An example of this basic approach is certificate transparency, in which certificate authorities (“CAs,” which vouch for digital certificates connecting a cryptographic key to the owner of a DNS name) must publish the certificates they issue on a public list, and systems refuse to accept certificates that are not on the list. This ensures that if a CA issues a certificate without permission from a name’s legitimate owner, the bogus certificate cannot be used without publishing it and thereby enabling the legitimate owner to raise an alarm, potentially leading to public consequences for the misbehaving CA.
In today’s world, with so much talk about the policy advantages of technological transparency, the use of blockchains for transparency can an important tool.
What about cryptocurrencies? There is a lot of debate about whether systems like Bitcoin are genuinely useful as a money transfer technology. Bitcoin has many limitations: transactions take a long time to confirm, and the mining-based consensus mechanism burns a lot of energy. Whether and how these limitations can be overcome is a subject of current research.
Cryptocurrencies are most useful when coupled with “smart contracts,” which allow parties to define the behavior of a virtual actor in code, and have the cryptocurrency’s consensus system enforce that the virtual actor behaves according to its code.
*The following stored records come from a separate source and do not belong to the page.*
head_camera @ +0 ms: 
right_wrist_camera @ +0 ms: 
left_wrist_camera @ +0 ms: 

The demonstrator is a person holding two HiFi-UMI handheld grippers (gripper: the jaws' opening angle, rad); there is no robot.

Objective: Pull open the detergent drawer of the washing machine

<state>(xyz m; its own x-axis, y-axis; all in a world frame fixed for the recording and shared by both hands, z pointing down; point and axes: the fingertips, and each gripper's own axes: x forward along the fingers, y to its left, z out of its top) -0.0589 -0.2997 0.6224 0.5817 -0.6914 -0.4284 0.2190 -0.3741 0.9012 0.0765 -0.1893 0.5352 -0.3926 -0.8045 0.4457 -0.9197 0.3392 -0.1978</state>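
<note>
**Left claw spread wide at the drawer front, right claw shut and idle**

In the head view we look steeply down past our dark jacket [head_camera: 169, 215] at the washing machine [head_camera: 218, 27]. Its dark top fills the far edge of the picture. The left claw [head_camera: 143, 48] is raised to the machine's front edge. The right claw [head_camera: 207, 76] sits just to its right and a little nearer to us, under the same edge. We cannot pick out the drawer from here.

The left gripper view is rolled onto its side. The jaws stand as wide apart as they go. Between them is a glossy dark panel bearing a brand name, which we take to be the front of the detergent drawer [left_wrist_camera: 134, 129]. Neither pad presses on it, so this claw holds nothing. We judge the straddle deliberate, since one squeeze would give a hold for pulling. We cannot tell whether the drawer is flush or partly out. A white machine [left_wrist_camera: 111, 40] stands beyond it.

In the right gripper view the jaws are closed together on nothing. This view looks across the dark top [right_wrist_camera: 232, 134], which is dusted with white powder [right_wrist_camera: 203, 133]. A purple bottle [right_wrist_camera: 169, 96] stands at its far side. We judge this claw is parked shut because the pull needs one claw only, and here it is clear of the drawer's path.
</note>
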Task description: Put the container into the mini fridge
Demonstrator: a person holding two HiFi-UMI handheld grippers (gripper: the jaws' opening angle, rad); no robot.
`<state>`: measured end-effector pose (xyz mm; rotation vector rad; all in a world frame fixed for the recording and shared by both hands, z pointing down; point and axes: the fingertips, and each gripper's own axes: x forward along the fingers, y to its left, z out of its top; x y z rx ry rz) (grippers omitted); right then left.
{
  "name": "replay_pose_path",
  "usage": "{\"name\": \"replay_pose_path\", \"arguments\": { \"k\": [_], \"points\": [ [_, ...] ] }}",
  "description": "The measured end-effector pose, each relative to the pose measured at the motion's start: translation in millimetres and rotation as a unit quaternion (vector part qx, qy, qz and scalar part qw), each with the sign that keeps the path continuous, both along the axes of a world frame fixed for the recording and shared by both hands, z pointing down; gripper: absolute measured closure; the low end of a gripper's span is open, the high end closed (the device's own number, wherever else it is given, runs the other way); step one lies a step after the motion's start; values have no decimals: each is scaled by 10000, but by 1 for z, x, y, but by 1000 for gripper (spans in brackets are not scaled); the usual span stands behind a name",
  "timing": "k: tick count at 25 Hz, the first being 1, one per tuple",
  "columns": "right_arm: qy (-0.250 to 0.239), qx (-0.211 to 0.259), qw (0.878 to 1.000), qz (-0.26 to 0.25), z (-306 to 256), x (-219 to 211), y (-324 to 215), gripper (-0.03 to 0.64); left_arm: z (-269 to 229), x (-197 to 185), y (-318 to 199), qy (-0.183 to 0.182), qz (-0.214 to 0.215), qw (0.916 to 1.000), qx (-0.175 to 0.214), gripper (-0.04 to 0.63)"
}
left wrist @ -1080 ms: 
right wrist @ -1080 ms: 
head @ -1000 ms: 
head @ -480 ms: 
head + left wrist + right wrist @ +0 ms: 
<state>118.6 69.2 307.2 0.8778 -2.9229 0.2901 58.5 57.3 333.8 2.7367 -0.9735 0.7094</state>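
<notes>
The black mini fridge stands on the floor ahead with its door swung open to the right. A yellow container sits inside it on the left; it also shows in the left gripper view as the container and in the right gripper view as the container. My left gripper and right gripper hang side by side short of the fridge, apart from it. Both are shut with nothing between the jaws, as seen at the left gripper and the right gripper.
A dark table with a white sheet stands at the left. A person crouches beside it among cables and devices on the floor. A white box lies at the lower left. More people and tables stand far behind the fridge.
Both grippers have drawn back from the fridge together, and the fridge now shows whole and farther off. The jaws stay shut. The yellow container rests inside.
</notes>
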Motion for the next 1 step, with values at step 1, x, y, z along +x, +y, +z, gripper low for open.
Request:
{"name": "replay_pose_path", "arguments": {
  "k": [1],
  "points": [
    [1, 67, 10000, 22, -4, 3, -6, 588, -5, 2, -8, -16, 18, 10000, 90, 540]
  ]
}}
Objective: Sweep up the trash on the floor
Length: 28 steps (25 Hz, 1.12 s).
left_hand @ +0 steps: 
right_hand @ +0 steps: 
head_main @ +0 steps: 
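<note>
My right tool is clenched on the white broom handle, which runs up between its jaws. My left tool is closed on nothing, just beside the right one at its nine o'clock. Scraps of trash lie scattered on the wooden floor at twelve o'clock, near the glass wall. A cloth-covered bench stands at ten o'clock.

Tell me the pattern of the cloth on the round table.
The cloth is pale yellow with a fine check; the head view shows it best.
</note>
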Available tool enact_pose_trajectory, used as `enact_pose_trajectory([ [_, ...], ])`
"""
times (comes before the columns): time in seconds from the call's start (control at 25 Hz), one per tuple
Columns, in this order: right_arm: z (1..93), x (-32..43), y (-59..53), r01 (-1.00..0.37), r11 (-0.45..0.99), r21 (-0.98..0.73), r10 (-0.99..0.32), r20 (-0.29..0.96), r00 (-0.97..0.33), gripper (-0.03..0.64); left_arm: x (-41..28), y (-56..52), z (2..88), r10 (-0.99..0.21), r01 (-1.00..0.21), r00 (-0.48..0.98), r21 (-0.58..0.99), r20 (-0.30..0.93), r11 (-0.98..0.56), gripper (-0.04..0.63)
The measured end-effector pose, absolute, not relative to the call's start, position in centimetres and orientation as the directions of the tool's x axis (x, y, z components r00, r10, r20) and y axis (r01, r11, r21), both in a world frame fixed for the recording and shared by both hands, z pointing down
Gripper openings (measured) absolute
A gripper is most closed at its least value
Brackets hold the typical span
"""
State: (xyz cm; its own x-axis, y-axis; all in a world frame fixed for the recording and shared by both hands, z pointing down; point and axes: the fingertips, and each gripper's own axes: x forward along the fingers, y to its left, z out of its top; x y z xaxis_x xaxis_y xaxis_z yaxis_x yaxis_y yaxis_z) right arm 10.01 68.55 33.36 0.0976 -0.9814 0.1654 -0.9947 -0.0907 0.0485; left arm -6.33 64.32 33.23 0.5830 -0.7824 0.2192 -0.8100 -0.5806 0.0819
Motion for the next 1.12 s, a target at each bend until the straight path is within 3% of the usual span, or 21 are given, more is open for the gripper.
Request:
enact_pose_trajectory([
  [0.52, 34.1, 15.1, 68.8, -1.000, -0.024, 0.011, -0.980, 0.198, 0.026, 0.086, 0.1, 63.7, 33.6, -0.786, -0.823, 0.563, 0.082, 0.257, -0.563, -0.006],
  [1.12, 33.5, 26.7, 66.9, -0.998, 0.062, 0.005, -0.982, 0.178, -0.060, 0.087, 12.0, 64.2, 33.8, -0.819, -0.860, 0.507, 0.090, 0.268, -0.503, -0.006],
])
The name “smart contract” is misleading, because these mechanisms differ significantly from legal contracts. (A legal contract is an explicit agreement among an enumerated set of parties that constrains the behavior of those parties and is enforced by ex post remedies. A “smart contract” doesn’t require explicit agreement from parties, doesn’t enumerate participating parties, doesn’t constrain behavior of existing parties but instead creates a new virtual party whose behavior is constrained, and is enforced by ex ante prevention of deviations.) It is precisely these differences that make “smart contracts” useful.
From a computer science standpoint, what is exciting about “smart contracts” is that they let us make conditional payments an integral part of the toolbox for designing distributed protocols. A party can be required to escrow a deposit as a condition of participating in some process, and the return of that deposit, in part or in whole, can be conditioned on the party performing arbitrary required steps, as long as compliance can be checked by a computation.
Another way of viewing the value of “smart contracts” is by observing that we often define correctness for a new distributed protocol by postulating a hypothetical trusted third party who “referees” the protocol, and then proving some kind of equivalence between the new referee-free protocol we have designed and the notional refereed protocol. It sure would be nice if we could just turn the notional referee into a smart contract and let the consensus system enforce correctness.
But all of this requires a “smart contract” system that is efficient and scalable–otherwise the cost of using “smart contracts” will be excessive. Existing systems like Ethereum scale poorly. This too is a problem that will need to be overcome by new research. (Spoiler alert: We’ll be writing here about a research solution in the coming months.)
These are not the only things that blockchain and cryptocurrencies are good for. But I hope they are convincing examples. It’s sad that the hype and snake oil has gotten so extreme that it can be hard to see the benefits. The benefits do exist.